Task item
Repeat the listing word for word. Leave every picture out.

Given information
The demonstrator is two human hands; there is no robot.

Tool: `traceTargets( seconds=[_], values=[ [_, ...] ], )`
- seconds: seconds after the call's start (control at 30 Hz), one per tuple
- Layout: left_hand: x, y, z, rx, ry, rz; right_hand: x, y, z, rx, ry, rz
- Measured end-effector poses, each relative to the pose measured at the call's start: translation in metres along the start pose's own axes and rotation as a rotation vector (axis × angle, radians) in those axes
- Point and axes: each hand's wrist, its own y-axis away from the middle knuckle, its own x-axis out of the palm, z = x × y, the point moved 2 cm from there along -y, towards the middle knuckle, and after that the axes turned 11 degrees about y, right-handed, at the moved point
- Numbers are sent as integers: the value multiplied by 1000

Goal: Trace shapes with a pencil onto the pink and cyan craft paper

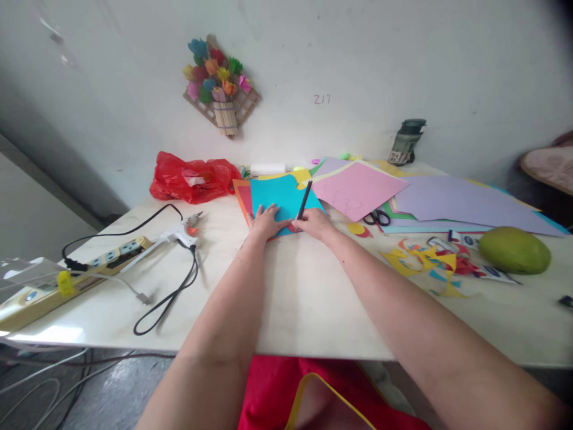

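A sheet of blue paper (275, 194) lies on the table over red and orange sheets. My left hand (267, 222) rests flat on its lower left part, fingers spread. The left thumb reaches toward a small red paper piece (292, 227) near the sheet's lower edge, mostly hidden by my fingers. My right hand (314, 223) grips a black pen (305, 200), tilted with its top leaning up and right. The pen's tip is down by the red piece. To the right of my right hand lie yellow and red paper circles (357, 229).
Scissors (377, 218) lie by a pink sheet (358, 188) and purple sheets (465, 200). Paper scraps (418, 261), glue tubes and a green mango-like fruit (514, 251) sit at right. On the left are a glue gun (190, 224), power strip (80, 280) and red plastic bag (192, 176).
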Motion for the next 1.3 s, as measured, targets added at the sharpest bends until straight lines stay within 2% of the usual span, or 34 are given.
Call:
traceTargets(
  seconds=[0.8, 1.1, 1.2, 1.3],
  values=[
    [0, 0, 0, -4, 4, 1, -4, 2, 0, -4, 29, -25],
    [-2, 3, -3, -4, 37, -54, -1, -2, -14, 129, -411, -122],
    [-7, 7, -11, 89, 6, -121, -5, -1, -18, 178, -476, -169],
    [-7, 9, -18, 180, -33, -115, -6, -2, -24, 194, -514, -217]
  ],
)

Answer to the problem
The demonstrator is two human hands; there is no robot.

Tool: `traceTargets( seconds=[_], values=[ [_, ...] ], )`
- seconds: seconds after the call's start (control at 30 Hz), one per tuple
- Layout: left_hand: x, y, z, rx, ry, rz; right_hand: x, y, z, rx, ry, rz
- Measured end-effector poses, each relative to the pose measured at the call's start: translation in metres along the start pose's own axes and rotation as a rotation vector (axis × angle, radians) in those axes
- Point and axes: each hand's wrist, its own y-axis away from the middle knuckle, its own x-axis out of the palm, z = x × y, the point moved 2 cm from there along -y, towards the middle knuckle, and after that the axes turned 11 degrees about y, right-handed, at the moved point
- Numbers are sent as integers: the value multiplied by 1000

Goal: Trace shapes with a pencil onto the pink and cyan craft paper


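A sheet of blue paper (275, 194) lies on the table over red and orange sheets. My left hand (267, 222) rests flat on its lower left part, fingers spread. The left thumb reaches toward a small red paper piece (292, 227) near the sheet's lower edge, mostly hidden by my fingers. My right hand (314, 223) grips a black pen (305, 200), tilted with its top leaning up and right. The pen's tip is down by the red piece. To the right of my right hand lie yellow and red paper circles (357, 229).
Scissors (377, 218) lie by a pink sheet (358, 188) and purple sheets (465, 200). Paper scraps (418, 261), glue tubes and a green mango-like fruit (514, 251) sit at right. On the left are a glue gun (190, 224), power strip (80, 280) and red plastic bag (192, 176).
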Motion for the next 1.3 s, as measured, targets added at the sharpest bends until straight lines stay within 2% of the usual span, or 34 are given.
Call:
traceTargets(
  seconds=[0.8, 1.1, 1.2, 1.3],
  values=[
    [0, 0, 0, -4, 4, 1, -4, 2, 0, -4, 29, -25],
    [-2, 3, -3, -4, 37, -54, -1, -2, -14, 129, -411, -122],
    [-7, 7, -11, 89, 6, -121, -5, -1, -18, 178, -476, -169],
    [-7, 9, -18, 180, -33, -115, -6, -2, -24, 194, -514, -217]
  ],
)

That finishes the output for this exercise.